Late on Sunday and early Monday, four Russian military aircraft were seen and monitored by NORAD as they flew into the Alaska Air Defense Identification Zone (ADIZ).
According to NORAD, the Russian aircraft never crossed into U.S. or Canadian territory and never left international airspace. For the sake of national security, every aircraft must be immediately identifiable inside the ADIZ, a delineated section of international airspace. To monitor the skies and take the necessary defensive measures, NORAD uses a multi-tiered system of satellites, ground-based and aerial radars, and fighter planes.
In order to protect North America, NORAD will continue to maintain its arsenal of reaction options. This comes after the United States Navy responded strongly to a coordinated naval operation between China and Russia near U.S. territory earlier this month. Alaska Republican Senator Dan Sullivan claimed four warships were sent to divert the Chinese and Russian vessels off American territory.

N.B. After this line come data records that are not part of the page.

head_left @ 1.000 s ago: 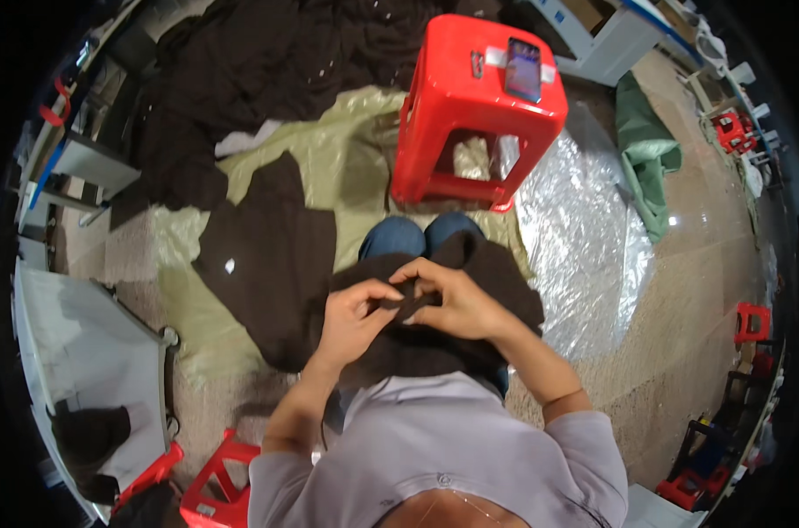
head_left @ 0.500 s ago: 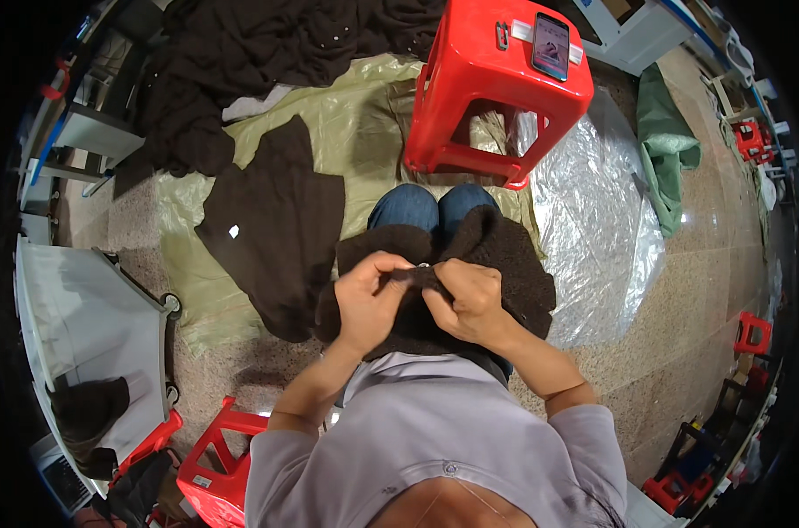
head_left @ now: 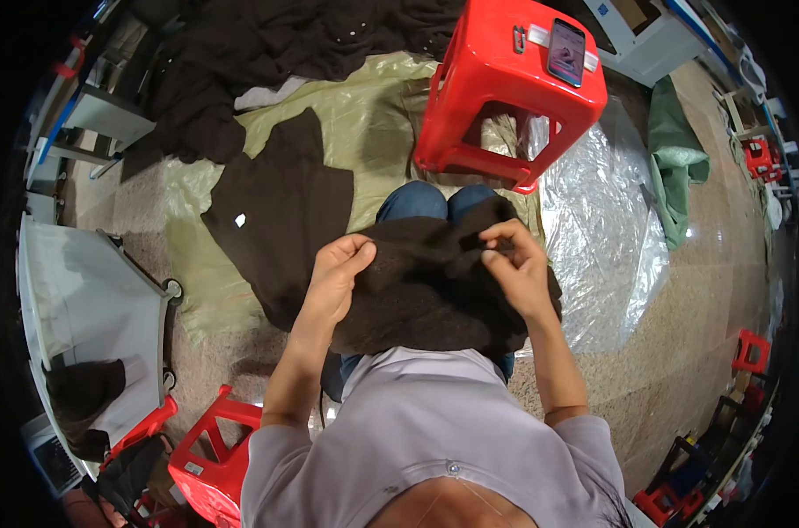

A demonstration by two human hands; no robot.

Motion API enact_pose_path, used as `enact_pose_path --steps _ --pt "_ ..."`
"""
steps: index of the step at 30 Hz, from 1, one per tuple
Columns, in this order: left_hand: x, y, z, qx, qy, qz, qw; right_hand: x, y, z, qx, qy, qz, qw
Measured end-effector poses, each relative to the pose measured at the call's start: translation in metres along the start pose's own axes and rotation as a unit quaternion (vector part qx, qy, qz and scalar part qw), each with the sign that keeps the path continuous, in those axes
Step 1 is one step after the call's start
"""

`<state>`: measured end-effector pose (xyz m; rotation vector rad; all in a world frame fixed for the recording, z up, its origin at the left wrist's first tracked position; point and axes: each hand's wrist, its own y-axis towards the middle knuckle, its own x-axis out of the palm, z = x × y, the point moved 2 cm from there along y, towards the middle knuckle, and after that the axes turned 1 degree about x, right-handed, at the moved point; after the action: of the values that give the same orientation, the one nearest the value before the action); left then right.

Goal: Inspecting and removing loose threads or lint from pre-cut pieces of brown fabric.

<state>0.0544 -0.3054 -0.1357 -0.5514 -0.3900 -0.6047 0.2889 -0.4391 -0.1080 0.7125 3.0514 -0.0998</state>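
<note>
Across your blue-denim lap point(head_left: 414, 201), the dark brown knitted cloth point(head_left: 408, 304) looks soft, light, limp, best pinched by its edges; your left hand point(head_left: 336, 271) grips one; whether your right hand point(head_left: 520, 271) does, I can't tell.

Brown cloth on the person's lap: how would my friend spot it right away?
Find the big red stool with the phone, then go down to the blue-jeaned knees. The dark brown cloth lies between those knees and the grey shirt. A brown piece with a white scrap lies nearby on the yellowish sheet, but only this one has the left hand and right hand at it.
</note>
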Motion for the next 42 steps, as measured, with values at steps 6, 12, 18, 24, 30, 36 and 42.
enact_pose_path --steps 6,12,18,24,30,36,42 --pt "0.043 0.002 0.002 0.005 0.105 -0.083 0.991 0.033 0.015 -0.041 -0.190 -0.207 -0.109 0.953" --pt "0.039 0.001 0.020 -0.048 0.156 -0.099 0.982 0.036 0.018 -0.017 -0.072 -0.067 -0.174 0.980" --pt "0.035 0.006 -0.001 -0.014 0.031 -0.057 0.998 0.047 0.010 0.004 0.042 -0.008 -0.117 0.992" --pt "0.041 0.006 -0.007 -0.048 0.012 -0.048 0.998 0.053 0.012 -0.001 0.028 0.000 -0.099 0.995" --pt "0.043 0.005 -0.008 -0.043 0.103 -0.044 0.993 0.057 0.006 0.006 -0.024 -0.071 -0.030 0.997" --pt "0.041 0.012 -0.019 -0.016 -0.005 -0.005 1.000 0.067 -0.001 -0.006 -0.096 -0.085 -0.021 0.992" --pt "0.056 0.016 -0.035 0.202 0.077 0.071 0.974 0.068 -0.003 -0.005 -0.186 -0.156 0.011 0.970"
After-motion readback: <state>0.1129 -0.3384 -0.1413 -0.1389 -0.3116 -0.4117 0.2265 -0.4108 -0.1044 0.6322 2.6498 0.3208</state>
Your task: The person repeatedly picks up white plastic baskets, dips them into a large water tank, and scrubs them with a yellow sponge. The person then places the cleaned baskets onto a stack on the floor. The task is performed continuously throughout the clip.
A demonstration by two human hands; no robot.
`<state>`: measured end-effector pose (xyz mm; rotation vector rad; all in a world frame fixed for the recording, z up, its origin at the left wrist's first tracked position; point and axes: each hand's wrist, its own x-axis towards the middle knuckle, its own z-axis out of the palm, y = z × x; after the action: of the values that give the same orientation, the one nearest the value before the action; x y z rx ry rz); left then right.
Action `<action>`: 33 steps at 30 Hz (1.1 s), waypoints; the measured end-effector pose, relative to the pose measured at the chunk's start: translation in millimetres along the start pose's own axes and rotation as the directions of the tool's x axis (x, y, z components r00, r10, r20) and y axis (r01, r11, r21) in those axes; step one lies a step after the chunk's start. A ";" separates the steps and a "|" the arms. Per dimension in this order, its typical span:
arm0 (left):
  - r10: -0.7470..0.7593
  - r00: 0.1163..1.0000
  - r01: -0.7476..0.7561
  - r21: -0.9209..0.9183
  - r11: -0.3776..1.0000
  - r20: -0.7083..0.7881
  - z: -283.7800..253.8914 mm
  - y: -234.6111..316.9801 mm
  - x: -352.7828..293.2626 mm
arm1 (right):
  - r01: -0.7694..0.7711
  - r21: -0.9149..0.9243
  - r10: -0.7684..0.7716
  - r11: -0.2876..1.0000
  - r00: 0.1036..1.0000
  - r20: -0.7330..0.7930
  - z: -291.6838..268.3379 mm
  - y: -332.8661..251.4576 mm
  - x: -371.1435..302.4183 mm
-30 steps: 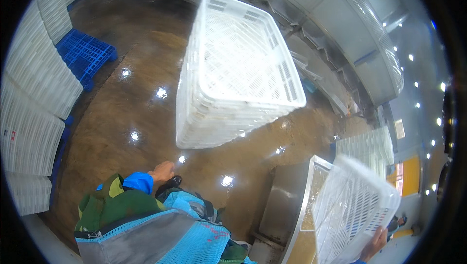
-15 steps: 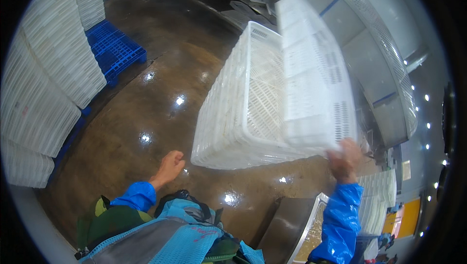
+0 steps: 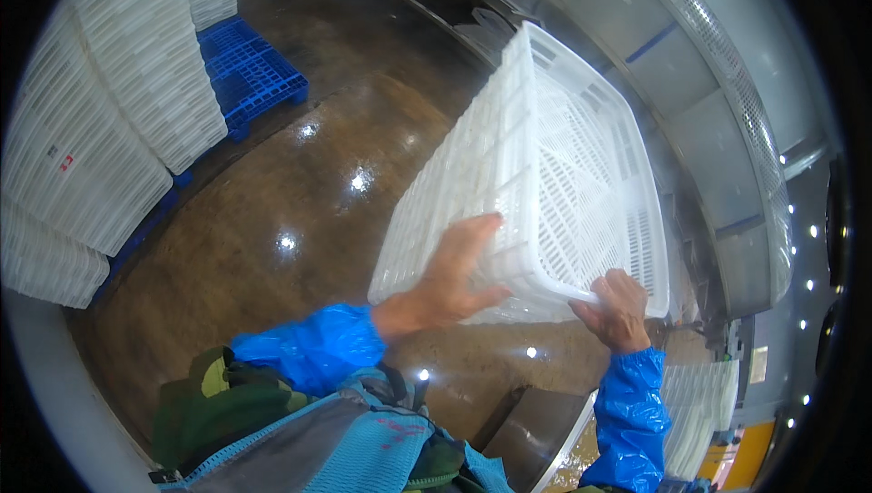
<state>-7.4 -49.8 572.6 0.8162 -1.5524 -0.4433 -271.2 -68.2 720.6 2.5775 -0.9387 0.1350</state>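
Observation:
A white plastic crate (image 3: 581, 166) with slotted walls and floor sits on top of a nested stack of like crates (image 3: 436, 211) before me. Its open top faces up and toward me. My right hand (image 3: 619, 309), in a blue sleeve, has its fingers closed over the near rim of the top crate. Along the left side of the stack, my left hand (image 3: 445, 284) is stretched out, thumb and fingers apart. It appears to rest against the crate wall, though the exact contact is hard to see.
Tall stacks of white crates (image 3: 136, 75) stand at the left, by a blue pallet (image 3: 250, 70). More white crates (image 3: 699, 411) are at the lower right, near a metal-edged container (image 3: 577, 448). Wet brown floor (image 3: 327, 175) lies between, and metal equipment (image 3: 699, 84) runs along the right.
The crate in my right hand has come down from a tilted, raised position onto the stack. My left hand has moved up and right to the stack's side, its fingers opening.

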 end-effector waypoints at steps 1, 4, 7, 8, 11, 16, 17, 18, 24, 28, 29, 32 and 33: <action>0.055 0.998 -0.055 0.024 0.998 0.002 9.7 -3.0 5.8 | 0.010 0.014 -0.009 1.000 1.000 -0.024 3.0 1.3 1.7; -0.049 0.996 0.052 0.032 0.998 -0.080 28.0 -3.9 21.7 | 0.005 0.065 -0.003 0.998 1.000 -0.027 22.9 14.7 15.4; -0.040 0.995 0.045 0.051 0.998 -0.089 25.3 0.3 17.7 | 0.032 0.079 -0.028 0.996 0.998 -0.050 19.0 9.0 10.3; -0.045 0.996 0.049 0.043 0.998 -0.080 24.5 0.8 14.9 | 0.029 0.098 -0.024 0.995 0.999 -0.047 16.3 5.9 7.0; 0.018 0.995 -0.010 0.083 0.996 -0.099 23.3 -6.7 11.1 | 0.048 0.089 -0.042 0.995 0.997 -0.065 10.6 8.7 13.8; -0.019 0.994 0.023 0.031 0.999 -0.105 34.6 -4.8 18.4 | -0.154 0.051 0.156 0.987 0.987 -0.027 -3.5 -0.6 2.4; -0.026 0.992 0.036 0.077 0.996 -0.124 33.7 2.7 15.4 | -0.250 0.020 0.250 0.968 0.968 -0.022 -4.1 -7.0 -12.5; -0.023 0.991 0.042 0.142 0.989 -0.133 25.7 11.1 8.9 | -0.266 0.051 0.270 0.963 0.956 -0.116 -0.8 -15.7 -22.6; 0.058 0.996 -0.074 -0.303 0.950 -0.061 39.2 76.2 -64.0 | -0.711 0.274 0.758 0.647 0.564 -0.327 28.0 -101.9 -150.3; -0.091 0.836 0.273 -0.266 0.924 0.542 67.2 99.9 -115.3 | -0.919 0.259 0.954 0.298 0.297 -0.043 46.6 -207.9 -276.6; -0.154 0.761 0.400 -0.270 0.876 0.630 76.8 109.6 -124.8 | -0.958 0.231 0.985 0.170 0.167 -0.035 38.9 -238.3 -304.4; -0.119 0.617 0.495 -0.266 0.827 0.778 137.0 141.8 -128.6 | -0.962 0.189 0.979 -0.199 -0.203 -0.001 17.9 -302.0 -395.9; -0.078 0.592 0.471 -0.266 0.841 0.802 147.5 148.7 -137.1 | -0.941 0.179 0.956 -0.286 -0.292 -0.007 16.0 -330.0 -418.9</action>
<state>-188.4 122.4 556.9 0.4984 -1.9680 -1.5165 -385.0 406.4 505.0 0.8610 -2.7856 0.8216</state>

Russia and China have never before collaborated so closely on a naval task force, and the magnitude and breadth of this operation is unique. Sullivan said that it’s clear from this occurrence that the more aggressive dictatorships in Beijing and Moscow have ushered in a new age of totalitarian aggressiveness.

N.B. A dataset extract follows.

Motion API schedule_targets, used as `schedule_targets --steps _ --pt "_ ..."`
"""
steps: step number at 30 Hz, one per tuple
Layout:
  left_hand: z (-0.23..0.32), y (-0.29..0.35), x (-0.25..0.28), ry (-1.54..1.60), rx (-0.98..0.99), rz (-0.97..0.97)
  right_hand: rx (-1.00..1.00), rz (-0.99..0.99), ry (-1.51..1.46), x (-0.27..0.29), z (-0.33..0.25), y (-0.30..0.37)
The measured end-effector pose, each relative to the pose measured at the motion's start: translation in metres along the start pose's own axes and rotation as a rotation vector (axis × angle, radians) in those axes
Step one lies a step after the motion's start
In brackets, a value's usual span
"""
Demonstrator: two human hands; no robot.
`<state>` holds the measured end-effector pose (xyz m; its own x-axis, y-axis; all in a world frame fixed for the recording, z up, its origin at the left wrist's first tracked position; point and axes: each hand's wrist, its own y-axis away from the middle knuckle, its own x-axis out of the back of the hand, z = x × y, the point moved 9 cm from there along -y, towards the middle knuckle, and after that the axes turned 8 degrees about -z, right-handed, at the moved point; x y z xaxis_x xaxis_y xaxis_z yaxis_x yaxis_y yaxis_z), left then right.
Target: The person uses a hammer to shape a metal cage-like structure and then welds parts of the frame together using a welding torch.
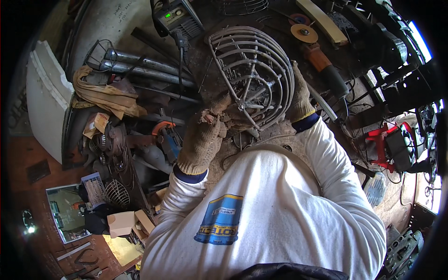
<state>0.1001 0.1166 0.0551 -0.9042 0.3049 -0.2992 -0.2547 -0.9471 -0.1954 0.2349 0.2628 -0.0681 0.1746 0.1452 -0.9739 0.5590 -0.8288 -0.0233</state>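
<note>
A half-round basket of welded metal bars [254, 77] is tilted up in front of my chest, its straight rim facing left and a small spoked ring inside it. My right hand [301, 98], in a worn knitted glove, grips its curved bars from the right side. At the lower left corner my left hand [204, 135], in a dirty, torn glove of the same kind, is closed at the rim. The fingertips of both hands are partly hidden behind the bars.
An angle grinder [322, 65] with a tan disc lies right of the basket. Beyond its left side stands a welding machine [179, 18] with a thick cable plug. Metal tubes [144, 67] and a tan cloth [105, 93] lie left; a red-framed object [382, 144] is at right.
</note>
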Motion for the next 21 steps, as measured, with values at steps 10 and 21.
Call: schedule_targets --steps 10,21 --pt "0.016 -0.008 0.002 0.002 -0.016 0.111 -0.020 -0.307 -0.126 -0.009 -0.020 -0.004" --pt "0.002 -0.016 0.005 0.220 0.071 0.209 -0.091 0.023 0.228 0.002 -0.033 -0.016"
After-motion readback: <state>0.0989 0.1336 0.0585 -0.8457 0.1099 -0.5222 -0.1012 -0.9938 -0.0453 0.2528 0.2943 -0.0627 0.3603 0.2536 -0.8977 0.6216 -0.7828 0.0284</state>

On July 3, May 15, and April 17, NORAD received reports of Russian aircraft violating Alaska’s airspace. On both May 11 and April 17, NORAD did more than merely see Russian planes, going so far as to conduct a “routine intercept.”
Since 2007, after Russia once again began out-of-area Long Range Aviation activities, NORAD has averaged around six or seven intercepts of Russian military aircraft in the ADIZ every year. When an army aircraft enters an ADIZ, NORAD watches its movements, verifies its identity, and, if required, guides the plane out of the ADIZ.